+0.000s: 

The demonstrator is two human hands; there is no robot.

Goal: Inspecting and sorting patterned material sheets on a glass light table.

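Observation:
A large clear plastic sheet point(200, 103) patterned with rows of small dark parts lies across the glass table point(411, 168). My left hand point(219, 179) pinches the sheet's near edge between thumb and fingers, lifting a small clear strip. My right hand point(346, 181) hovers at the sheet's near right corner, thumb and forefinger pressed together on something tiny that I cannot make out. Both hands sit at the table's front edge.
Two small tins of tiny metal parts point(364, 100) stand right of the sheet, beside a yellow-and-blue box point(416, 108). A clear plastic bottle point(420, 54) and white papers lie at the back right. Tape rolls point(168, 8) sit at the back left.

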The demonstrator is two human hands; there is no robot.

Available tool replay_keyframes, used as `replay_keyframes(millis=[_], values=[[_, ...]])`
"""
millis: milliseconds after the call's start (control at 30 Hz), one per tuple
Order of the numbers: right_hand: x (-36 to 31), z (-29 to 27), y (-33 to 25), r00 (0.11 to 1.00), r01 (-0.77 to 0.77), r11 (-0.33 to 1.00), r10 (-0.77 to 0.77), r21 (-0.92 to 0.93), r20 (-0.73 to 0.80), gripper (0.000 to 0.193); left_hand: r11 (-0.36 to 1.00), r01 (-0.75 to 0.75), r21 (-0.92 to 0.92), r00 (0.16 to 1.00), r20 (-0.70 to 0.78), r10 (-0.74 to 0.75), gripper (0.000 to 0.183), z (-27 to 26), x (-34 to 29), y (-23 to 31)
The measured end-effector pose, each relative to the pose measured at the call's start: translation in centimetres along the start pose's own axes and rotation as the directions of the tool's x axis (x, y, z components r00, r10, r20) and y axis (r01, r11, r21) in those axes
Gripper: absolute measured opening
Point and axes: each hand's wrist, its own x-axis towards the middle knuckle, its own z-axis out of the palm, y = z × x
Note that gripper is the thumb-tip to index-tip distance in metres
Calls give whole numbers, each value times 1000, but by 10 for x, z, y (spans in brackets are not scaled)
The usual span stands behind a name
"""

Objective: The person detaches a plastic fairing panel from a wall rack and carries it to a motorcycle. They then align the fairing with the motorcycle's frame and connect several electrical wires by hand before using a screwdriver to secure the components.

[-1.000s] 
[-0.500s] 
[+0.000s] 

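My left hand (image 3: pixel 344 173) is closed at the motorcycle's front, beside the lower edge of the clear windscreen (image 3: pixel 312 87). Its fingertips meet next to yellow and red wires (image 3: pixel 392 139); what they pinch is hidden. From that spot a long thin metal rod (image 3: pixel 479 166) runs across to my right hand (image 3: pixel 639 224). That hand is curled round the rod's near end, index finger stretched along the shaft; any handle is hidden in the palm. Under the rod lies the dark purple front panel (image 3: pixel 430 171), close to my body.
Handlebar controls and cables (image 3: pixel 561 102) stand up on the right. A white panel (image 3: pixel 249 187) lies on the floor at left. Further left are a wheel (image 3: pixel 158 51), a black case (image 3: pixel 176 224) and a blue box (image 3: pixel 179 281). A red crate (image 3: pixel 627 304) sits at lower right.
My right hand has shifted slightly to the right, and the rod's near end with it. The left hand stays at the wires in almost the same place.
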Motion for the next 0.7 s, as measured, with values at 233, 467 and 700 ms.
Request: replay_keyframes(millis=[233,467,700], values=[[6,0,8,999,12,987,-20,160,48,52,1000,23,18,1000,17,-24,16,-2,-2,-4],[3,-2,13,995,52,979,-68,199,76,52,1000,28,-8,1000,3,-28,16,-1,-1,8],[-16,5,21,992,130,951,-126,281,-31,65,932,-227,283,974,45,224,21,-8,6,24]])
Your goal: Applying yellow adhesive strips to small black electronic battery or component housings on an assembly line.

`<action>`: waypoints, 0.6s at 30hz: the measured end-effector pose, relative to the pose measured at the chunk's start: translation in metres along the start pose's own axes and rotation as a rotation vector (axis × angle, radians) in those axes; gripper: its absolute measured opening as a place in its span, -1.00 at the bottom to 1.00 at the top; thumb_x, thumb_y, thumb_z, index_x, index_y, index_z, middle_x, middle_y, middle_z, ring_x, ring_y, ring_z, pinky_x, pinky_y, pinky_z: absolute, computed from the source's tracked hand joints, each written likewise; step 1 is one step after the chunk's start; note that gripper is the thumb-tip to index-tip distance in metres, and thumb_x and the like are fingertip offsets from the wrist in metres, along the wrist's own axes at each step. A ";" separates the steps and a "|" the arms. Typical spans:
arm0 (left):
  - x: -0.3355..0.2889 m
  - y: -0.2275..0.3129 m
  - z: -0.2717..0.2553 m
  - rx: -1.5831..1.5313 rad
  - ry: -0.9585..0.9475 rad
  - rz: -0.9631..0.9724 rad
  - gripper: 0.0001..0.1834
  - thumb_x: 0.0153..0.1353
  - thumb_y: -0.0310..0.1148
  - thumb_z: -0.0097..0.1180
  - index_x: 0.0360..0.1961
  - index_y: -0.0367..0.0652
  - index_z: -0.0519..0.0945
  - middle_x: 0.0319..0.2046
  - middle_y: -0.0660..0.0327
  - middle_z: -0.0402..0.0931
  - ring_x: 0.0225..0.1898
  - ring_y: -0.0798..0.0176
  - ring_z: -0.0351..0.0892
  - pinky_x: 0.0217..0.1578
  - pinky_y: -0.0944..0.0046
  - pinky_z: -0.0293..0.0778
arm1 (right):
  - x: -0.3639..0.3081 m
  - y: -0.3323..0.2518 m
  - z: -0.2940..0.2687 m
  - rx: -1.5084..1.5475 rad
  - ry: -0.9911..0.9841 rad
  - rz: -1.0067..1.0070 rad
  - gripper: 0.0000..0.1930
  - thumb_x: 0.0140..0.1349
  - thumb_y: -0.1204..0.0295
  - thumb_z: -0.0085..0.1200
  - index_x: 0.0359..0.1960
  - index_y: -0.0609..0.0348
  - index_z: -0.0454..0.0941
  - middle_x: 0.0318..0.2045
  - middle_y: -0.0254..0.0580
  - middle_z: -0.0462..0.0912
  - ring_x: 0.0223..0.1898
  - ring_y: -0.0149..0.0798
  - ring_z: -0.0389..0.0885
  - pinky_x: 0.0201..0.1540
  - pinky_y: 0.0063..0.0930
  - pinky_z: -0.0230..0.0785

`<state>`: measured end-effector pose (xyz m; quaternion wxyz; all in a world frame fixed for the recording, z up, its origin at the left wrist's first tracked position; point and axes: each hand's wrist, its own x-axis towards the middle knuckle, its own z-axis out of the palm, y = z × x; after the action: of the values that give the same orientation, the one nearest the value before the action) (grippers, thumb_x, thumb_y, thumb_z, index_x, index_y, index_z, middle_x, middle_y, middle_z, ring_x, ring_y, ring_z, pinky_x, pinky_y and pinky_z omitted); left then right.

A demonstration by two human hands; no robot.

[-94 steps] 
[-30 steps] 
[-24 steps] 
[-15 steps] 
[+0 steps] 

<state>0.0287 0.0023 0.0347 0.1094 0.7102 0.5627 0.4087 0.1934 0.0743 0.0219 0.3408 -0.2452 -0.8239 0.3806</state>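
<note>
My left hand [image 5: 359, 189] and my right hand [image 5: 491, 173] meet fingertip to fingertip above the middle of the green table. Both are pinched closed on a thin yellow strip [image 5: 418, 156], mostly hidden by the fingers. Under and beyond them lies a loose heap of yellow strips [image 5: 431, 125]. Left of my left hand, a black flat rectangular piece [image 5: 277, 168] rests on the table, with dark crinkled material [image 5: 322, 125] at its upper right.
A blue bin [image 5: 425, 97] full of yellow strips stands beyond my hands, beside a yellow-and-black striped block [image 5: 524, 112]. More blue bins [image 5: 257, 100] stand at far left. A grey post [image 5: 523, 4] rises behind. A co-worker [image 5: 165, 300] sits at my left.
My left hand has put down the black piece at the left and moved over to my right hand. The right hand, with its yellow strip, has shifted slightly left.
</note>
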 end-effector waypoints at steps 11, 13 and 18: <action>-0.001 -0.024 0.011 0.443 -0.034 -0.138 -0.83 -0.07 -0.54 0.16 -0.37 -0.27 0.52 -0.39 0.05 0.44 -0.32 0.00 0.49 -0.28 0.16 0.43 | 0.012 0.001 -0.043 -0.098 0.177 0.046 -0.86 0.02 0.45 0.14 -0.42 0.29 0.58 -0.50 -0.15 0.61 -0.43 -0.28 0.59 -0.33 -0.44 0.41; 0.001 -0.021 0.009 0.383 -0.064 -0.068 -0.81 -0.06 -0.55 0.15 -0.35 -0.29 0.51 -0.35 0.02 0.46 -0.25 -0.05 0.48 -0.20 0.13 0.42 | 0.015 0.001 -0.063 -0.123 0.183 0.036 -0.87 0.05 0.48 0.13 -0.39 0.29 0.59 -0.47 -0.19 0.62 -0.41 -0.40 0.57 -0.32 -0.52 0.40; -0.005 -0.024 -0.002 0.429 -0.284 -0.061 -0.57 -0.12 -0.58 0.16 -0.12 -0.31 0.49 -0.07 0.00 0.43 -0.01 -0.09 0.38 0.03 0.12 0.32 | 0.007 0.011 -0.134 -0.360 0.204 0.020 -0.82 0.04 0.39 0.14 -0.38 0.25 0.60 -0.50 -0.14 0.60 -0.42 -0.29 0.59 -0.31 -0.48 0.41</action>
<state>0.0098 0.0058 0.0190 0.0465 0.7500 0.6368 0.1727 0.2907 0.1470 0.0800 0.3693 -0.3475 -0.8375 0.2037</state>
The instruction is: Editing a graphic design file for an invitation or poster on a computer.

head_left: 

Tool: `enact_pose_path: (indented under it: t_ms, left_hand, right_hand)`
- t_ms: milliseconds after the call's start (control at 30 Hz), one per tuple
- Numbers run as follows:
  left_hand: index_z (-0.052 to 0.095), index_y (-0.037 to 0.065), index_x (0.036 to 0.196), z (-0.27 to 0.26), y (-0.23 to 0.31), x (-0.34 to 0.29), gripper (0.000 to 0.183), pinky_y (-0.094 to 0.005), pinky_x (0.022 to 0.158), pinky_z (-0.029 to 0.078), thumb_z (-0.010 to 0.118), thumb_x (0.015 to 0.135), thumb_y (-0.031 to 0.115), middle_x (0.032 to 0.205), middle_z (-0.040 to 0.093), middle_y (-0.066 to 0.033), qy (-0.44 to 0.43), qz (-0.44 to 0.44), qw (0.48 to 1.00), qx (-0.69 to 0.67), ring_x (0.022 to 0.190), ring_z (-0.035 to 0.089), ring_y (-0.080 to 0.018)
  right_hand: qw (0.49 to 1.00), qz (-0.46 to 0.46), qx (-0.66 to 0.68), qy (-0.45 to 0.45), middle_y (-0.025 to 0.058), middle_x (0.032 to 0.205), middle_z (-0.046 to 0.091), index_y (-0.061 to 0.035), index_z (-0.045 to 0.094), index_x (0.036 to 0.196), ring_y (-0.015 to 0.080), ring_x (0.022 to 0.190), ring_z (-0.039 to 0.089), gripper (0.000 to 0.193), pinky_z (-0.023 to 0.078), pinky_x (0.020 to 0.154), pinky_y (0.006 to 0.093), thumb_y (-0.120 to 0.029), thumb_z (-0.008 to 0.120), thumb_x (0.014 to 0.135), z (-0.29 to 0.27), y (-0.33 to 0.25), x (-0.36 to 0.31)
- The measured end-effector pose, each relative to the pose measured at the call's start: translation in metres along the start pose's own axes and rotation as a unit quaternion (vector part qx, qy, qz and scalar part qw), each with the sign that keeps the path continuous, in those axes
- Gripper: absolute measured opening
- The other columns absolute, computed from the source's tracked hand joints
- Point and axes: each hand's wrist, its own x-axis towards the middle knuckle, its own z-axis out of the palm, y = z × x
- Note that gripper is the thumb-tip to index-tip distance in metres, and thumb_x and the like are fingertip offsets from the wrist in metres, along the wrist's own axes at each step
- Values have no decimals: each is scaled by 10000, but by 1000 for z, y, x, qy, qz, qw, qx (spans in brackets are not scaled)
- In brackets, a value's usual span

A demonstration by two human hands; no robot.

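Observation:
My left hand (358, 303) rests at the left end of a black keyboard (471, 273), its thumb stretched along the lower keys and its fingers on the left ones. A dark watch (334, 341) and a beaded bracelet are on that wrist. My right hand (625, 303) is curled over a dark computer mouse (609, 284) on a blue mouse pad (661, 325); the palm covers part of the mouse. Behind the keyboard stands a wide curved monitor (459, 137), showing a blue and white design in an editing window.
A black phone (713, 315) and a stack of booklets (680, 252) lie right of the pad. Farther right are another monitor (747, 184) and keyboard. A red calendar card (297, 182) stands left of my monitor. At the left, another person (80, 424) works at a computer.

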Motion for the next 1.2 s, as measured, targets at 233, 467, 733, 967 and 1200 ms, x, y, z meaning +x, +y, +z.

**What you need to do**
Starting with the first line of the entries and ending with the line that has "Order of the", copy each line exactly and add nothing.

**Response area**
+0.000s: 

The demonstrator is two human hands; there is no robot.

Goal: Inspecting and sorting patterned material sheets on a glass light table.

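Observation:
A large clear plastic sheet point(200, 103) patterned with rows of small dark parts lies across the glass table point(411, 168). My left hand point(219, 179) pinches the sheet's near edge between thumb and fingers, lifting a small clear strip. My right hand point(346, 181) hovers at the sheet's near right corner, thumb and forefinger pressed together on something tiny that I cannot make out. Both hands sit at the table's front edge.
Two small tins of tiny metal parts point(364, 100) stand right of the sheet, beside a yellow-and-blue box point(416, 108). A clear plastic bottle point(420, 54) and white papers lie at the back right. Tape rolls point(168, 8) sit at the back left.
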
The demonstrator is two human hands; there is no robot.

Available tool replay_keyframes, used as `replay_keyframes(millis=[_], values=[[_, ...]])`
"""
millis: milliseconds after the call's start (control at 30 Hz), one per tuple
Order of the numbers: right_hand: x (-36 to 31), z (-29 to 27), y (-33 to 25), r00 (0.11 to 1.00), r01 (-0.77 to 0.77), r11 (-0.33 to 1.00), r10 (-0.77 to 0.77), r21 (-0.92 to 0.93), r20 (-0.73 to 0.80), gripper (0.000 to 0.193); left_hand: r11 (-0.36 to 1.00), r01 (-0.75 to 0.75), r21 (-0.92 to 0.92), r00 (0.16 to 1.00), r20 (-0.70 to 0.78), r10 (-0.74 to 0.75), gripper (0.000 to 0.183), z (-27 to 26), x (-34 to 29), y (-23 to 31)

Work on this exercise has concluded.